[Bug rtl-optimization/44281] [4.3/4.4/4.5/4.6 Regression] Global Register variable pessimisation
http://gcc.gnu.org/bugzilla/show_bug.cgi?id=44281 --- Comment #8 from Adam Warner adam at consulting dot net.nz 2011-03-04 10:51:01 UTC --- Jakub, I fail to see how your conclusion not to do this is supported by the facts. There are: (a) six global register variables (though the same effect can be observed with one global register variable and -ffixed-rbx -ffixed-r12 -ffixed-r13 -ffixed-r14 -ffixed-r15) (b) six function arguments (c) one stack pointer Therefore three registers remain free: %rax, %r10 and %r11. Only one free register is required to generate the optimal code. GCC 4.5 can do this. GCC 4.6 can't. The fact GCC outputs the assembly sequence mov %rdi,%r10; mov %r10,%rdi is evidence of a bizarre cascade of bugs. Even rudimentary pinhole optimisation could elide that assembly sequence. Are you able to explain why GCC outputs assembly code for a register that is never unmodified? %rdi remains unmodified. This has nothing to do with a compiler has much more limited choices in generating close to optimal code. The compiler has the choice to use %rax, %r10 or %r11 to store the address to jump to without spilling. There is no register pressure in this example. One register is required. Three are available.

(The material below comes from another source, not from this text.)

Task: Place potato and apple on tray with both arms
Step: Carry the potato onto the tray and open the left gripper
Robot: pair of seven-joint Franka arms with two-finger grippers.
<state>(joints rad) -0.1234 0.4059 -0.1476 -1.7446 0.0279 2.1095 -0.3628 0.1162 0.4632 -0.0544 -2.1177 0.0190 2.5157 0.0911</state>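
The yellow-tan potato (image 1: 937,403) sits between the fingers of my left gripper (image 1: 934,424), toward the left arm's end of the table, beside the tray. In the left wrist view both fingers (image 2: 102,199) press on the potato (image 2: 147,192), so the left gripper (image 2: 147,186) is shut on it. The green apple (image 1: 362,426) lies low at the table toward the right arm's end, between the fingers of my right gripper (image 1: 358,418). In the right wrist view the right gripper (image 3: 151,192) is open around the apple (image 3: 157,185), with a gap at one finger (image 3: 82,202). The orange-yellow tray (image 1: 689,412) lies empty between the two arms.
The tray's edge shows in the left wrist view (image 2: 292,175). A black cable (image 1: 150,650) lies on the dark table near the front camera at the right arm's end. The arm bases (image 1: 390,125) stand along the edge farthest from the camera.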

[Bug rtl-optimization/44281] [4.3/4.4/4.5/4.6 Regression] Global Register variable pessimisation
http://gcc.gnu.org/bugzilla/show_bug.cgi?id=44281 --- Comment #9 from Jakub Jelinek jakub at gcc dot gnu.org 2011-03-04 11:22:51 UTC --- You are talking about this single testcase, I'm talking in general that if gcc is on x86_64 tuned for a medium sized general purpose register file and you suddenly turn it into a very limited size general purpose register file, you can get non-optimal code. Such bugreports are definitely much lower priority than what you get with the common case where no global register vars are used, or at most one or two. The weird saving/restoring of %rdi into/from %r10 is because the RA chose to use %rdi for a temporary used in incrementing of REG7 and loading the next pointer from it, while postreload managed to remove all needs for such a temporary register, it is too late for the save/restore code not to be emitted.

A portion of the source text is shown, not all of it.